Mitglied ist Ruedi Schweizer beim Verein «LU – Luzerner Unternehmen». Dieser Lobbyverband setzt sich für die Anliegen von Klein- und Kleinstunternehmen ein. Der Verein hat sich für die Regierungsratswahlen klar positioniert und eine eigene Liste im Sinne der Konkordanz eingereicht. Auf dieser befinden sich Jörg Meyer, Reto Wyss, Guido Graf, Fabian Peter und Paul Winiker. 

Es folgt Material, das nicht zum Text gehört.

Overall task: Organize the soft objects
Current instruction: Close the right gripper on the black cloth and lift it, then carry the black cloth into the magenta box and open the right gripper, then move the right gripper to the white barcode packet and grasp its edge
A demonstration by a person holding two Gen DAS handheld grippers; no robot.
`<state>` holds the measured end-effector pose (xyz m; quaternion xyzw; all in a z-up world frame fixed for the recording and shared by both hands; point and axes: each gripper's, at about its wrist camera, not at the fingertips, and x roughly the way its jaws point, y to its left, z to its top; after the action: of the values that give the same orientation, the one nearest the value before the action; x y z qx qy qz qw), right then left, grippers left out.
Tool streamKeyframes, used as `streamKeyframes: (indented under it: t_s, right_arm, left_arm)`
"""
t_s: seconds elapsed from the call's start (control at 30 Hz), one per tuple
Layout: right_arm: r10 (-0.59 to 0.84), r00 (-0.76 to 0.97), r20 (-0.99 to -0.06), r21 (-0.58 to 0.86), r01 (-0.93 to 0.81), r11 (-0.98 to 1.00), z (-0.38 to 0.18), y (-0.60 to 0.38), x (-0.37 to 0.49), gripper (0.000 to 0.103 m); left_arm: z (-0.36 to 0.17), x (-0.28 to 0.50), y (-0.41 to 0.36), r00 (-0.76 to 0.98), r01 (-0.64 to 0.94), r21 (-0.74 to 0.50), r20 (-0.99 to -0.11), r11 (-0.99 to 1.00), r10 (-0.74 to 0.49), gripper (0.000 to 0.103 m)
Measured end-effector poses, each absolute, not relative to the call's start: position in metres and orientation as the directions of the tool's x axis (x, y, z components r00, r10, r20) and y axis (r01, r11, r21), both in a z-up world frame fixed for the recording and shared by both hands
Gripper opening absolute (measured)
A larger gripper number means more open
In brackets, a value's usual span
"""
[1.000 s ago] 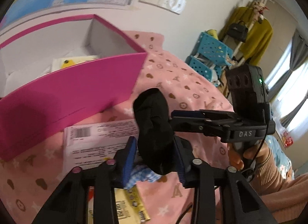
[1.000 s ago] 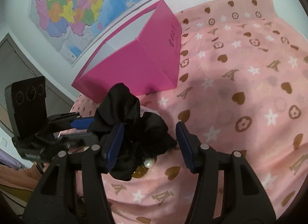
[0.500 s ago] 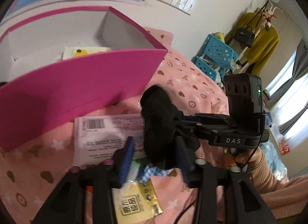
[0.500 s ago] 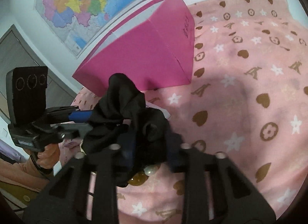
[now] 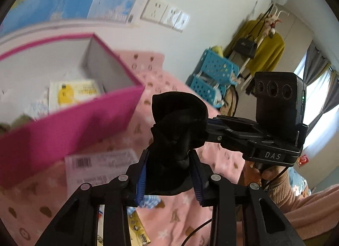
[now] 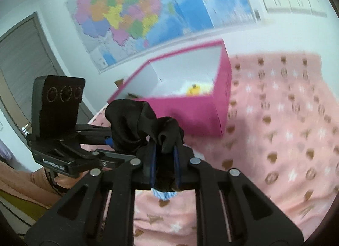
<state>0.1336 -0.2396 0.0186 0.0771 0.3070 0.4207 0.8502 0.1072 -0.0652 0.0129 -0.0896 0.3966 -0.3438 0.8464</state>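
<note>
A crumpled black cloth [image 5: 178, 131] is held up in the air between both grippers. My left gripper [image 5: 169, 174] is shut on its lower part. My right gripper [image 6: 165, 165] is shut on another fold of the same cloth [image 6: 135, 125]; it also shows in the left wrist view [image 5: 254, 138], reaching in from the right. The open pink box [image 5: 63, 127] stands behind on the pink patterned blanket [image 6: 286, 140], with a yellow-and-white packet [image 5: 74, 93] inside. The box [image 6: 201, 116] lies beyond the cloth in the right wrist view.
A white printed sheet with a barcode [image 5: 99, 167] and a yellow packet [image 5: 137, 231] lie on the blanket below the cloth. A blue checked item [image 6: 164, 195] shows under the right gripper. Blue crates [image 5: 211, 76] and a coat rack stand by the wall.
The right gripper has closed on the black cloth. Both grippers have lifted the cloth off the blanket, and the box interior has come into view.
</note>
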Motion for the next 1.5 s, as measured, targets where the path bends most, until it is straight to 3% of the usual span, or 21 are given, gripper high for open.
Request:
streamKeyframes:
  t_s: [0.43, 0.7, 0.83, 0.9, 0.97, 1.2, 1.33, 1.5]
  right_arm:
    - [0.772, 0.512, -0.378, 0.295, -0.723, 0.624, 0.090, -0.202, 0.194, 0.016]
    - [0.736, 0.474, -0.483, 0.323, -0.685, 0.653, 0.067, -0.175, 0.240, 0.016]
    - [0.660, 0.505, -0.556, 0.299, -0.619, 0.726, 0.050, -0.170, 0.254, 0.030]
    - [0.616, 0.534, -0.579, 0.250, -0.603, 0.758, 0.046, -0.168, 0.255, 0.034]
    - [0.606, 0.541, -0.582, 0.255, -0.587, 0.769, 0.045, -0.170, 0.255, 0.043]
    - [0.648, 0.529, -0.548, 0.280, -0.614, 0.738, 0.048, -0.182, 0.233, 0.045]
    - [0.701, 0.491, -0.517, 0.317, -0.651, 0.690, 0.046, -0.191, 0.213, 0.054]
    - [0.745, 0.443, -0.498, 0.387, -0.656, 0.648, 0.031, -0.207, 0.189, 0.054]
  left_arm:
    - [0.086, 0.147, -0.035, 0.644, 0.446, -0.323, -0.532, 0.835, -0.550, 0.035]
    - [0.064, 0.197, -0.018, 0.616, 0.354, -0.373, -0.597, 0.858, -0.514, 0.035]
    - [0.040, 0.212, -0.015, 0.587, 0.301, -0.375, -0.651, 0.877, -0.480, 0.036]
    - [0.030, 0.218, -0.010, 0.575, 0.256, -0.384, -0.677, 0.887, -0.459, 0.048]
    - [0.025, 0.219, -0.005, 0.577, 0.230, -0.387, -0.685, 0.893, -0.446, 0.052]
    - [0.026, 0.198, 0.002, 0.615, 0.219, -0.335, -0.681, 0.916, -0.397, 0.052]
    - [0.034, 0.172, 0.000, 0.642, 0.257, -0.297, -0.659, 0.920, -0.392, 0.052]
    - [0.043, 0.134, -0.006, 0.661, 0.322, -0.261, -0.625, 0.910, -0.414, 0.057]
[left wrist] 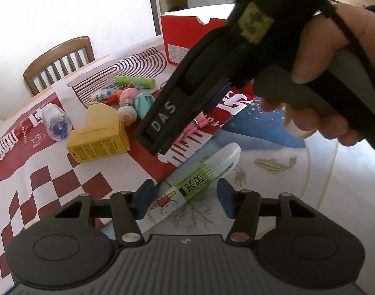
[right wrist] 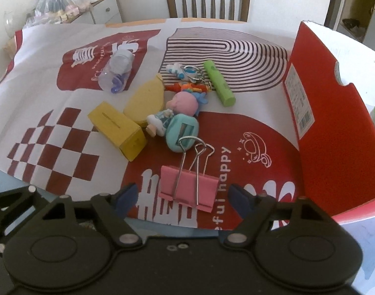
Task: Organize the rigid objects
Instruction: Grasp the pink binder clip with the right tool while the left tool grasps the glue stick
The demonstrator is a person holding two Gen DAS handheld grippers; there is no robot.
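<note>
While the left gripper [left wrist: 185, 200] brackets the glue stick [left wrist: 192, 186], its pads appear close but not pressing. The right gripper [right wrist: 182, 196] stands spread around the pink binder clip [right wrist: 190, 186].

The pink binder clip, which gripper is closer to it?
Right. The right gripper straddles the pink binder clip, jaws open; the left gripper sits around a glue pen, farther away.

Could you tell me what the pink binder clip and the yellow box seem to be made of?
Binder clip: likely painted sheet metal, matte pink, with shiny bent wire handles. Yellow box: looks like matte cardboard, with sharp folded edges, a slit on top and printed text on its side.
</note>
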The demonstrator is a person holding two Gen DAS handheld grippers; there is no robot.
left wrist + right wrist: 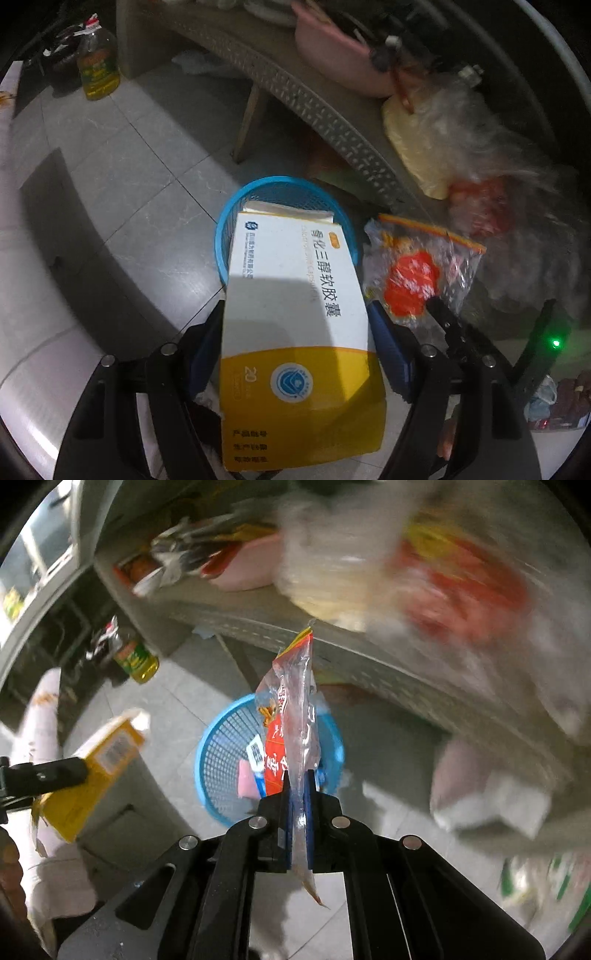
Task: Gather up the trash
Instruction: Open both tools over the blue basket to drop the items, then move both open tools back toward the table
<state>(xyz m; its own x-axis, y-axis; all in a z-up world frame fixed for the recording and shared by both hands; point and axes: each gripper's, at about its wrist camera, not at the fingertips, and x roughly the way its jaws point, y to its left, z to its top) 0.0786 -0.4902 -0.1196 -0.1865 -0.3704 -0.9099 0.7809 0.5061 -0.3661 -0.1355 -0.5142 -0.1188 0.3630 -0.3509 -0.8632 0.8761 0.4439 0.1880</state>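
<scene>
Grey floor tiles (122, 177) fill the frame under both cameras, and along the far side runs the beige woven-pattern table (332, 122), piled with blurred bags and a pink tub (332, 55). Down on the tiles by the table leg sits the blue mesh basket (221, 746), and through its lattice a pink scrap and a small blue-and-white packet show at the bottom. Further back, a yellow oil bottle (98, 66) stands on the floor beside the table's end.

Now the trash itself. The white-and-yellow medicine box (295, 325) is clamped between the blue pads of the left gripper (295, 321), jaws spread wide to its width, its far end hanging right over the basket's rim. From the right wrist view that same box shows at the left edge, tilted above the floor, just beside the basket and not in it.

Smaller still: the clear plastic wrapper with red print (291, 716) is pinched edge-on in the right gripper (299, 775), jaws nearly together on the thin film, and it stands directly over the basket's opening.
</scene>
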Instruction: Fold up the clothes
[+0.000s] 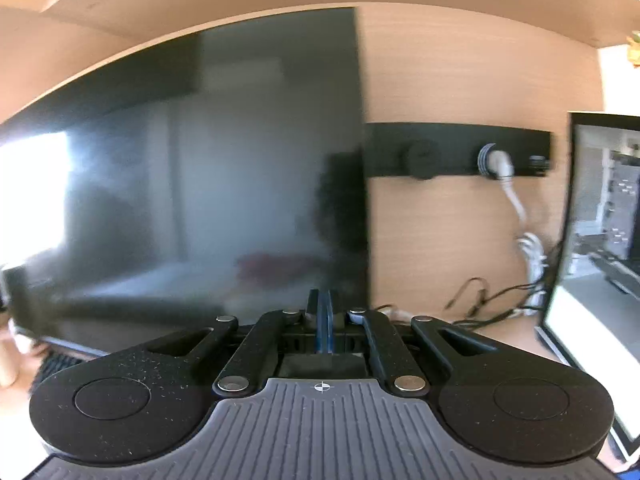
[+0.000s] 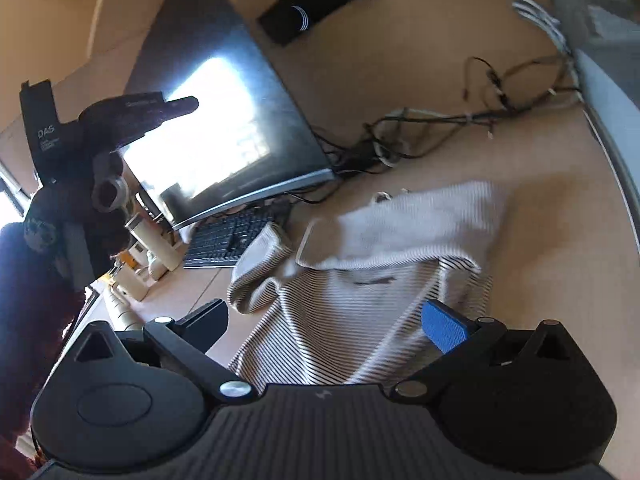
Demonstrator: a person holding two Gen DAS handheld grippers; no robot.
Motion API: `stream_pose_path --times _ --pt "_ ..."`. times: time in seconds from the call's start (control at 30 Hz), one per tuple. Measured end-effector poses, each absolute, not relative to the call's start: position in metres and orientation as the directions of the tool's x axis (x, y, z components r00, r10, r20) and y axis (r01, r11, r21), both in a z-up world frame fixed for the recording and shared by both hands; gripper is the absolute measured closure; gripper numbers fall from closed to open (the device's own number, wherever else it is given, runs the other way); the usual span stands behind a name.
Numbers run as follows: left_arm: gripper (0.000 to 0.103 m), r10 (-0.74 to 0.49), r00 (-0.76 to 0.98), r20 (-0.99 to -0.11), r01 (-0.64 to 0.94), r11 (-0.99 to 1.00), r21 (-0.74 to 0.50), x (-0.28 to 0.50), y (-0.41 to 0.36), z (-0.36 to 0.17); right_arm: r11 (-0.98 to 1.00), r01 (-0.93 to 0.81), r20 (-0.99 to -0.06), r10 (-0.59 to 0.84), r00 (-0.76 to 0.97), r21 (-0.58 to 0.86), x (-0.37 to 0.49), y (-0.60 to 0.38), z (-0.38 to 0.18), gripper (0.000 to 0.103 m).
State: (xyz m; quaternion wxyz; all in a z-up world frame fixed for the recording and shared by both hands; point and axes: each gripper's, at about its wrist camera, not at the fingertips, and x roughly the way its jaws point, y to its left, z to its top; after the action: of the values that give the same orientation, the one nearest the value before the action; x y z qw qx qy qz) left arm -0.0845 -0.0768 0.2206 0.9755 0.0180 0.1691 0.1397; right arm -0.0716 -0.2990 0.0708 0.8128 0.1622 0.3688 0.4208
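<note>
Right gripper (image 2: 326, 320) over partly blurred striped shirt (image 2: 360, 280)

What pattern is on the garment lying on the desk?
Thin dark stripes on a pale cream shirt, seen best in the right wrist view.

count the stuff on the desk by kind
striped shirt: 1
monitor: 1
keyboard: 1
black speaker bar: 1
tangle of cables: 1
total: 5

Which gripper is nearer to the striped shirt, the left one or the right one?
Right. The right gripper hangs open just above the striped shirt. The left gripper, shut, faces a monitor; no shirt shows there.
</note>
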Motion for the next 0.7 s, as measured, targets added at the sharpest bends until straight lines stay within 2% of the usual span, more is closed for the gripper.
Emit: stream_pose_path --times 0.13,0.2,0.23,0.33,0.47,0.57,0.7 --pt "0.096 0.287 0.878 -0.383 -0.273 0.958 0.094 -0.077 -0.073 0.203 0.608 -0.529 -0.483 0.793 0.372 0.592 -0.066 -0.303 0.06 0.0" --pt "0.08 0.282 0.851 -0.444 -0.261 0.959 0.109 -0.077 -0.065 0.181 0.612 -0.523 -0.493 0.79 0.364 0.594 -0.062 -0.294 0.056 0.0" --pt "0.067 0.287 0.832 -0.476 -0.259 0.958 0.125 -0.077 -0.061 0.168 0.614 -0.525 -0.502 0.788 0.358 0.589 -0.06 -0.29 0.057 0.0" --pt "0.065 0.351 0.753 -0.557 -0.264 0.936 0.234 -0.077 -0.053 0.124 0.619 -0.536 -0.522 0.781 0.342 0.575 -0.058 -0.275 0.058 0.0" --pt "0.053 0.424 0.649 -0.632 -0.24 0.902 0.359 -0.074 -0.039 0.071 0.625 -0.545 -0.549 0.771 0.321 0.559 -0.061 -0.256 0.059 0.0" --pt "0.048 0.432 0.604 -0.67 -0.225 0.899 0.377 -0.074 -0.024 0.043 0.641 -0.539 -0.576 0.755 0.314 0.546 -0.061 -0.242 0.057 0.0" --pt "0.048 0.454 0.559 -0.694 -0.218 0.888 0.405 -0.064 -0.005 0.014 0.667 -0.522 -0.608 0.729 0.313 0.531 -0.06 -0.23 0.056 0.0"
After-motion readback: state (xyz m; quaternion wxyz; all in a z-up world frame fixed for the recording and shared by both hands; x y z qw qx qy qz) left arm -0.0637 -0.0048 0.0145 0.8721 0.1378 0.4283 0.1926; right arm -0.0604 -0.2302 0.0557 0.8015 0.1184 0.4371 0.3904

Vereinspräsident André Egli sagt: «Wir haben diesen Entscheid gefällt, bevor wir von der Kandidatur Ruedi Schweizers wussten.» Eine ausgewogene Vertretung der politischen Parteien in der Regierung abzubilden, stehe im Zentrum. Zu Schweizers Engagement im Verein sagt Egli: «Wir schätzen seinen Input sehr und wünschen ihm alles Gute im Wahlkampf.» Ob Schweizer die Fähigkeiten für das Amt des Regierungsrates mitbringen würde, will er nicht beantworten. Eine Frage, die man sich beim VCS gar nicht stellte. 

Wie es andere Verbände machen

Der TCS, welcher als Vertreter der Autolobby quasi den Gegenpart zum VCS darstellt, gibt keine Wahlempfehlungen ab.

Der Luzerner Gewerbeverband strebt auch in Zukunft eine bürgerliche Regierung an. Nebst den Bisherigen (Graf, Wyss, Schwerzmann und Winiker) wird auch Fabian Peter zur Wahl empfohlen. Begründet wird dies mit dem Wunsch nach Kontinuität in der Regierung.

Der Luzerner Gewerkschaftsbund unterstützt für die Regierungsratswahlen einzig Verbandsmitglied Jörg Meyer.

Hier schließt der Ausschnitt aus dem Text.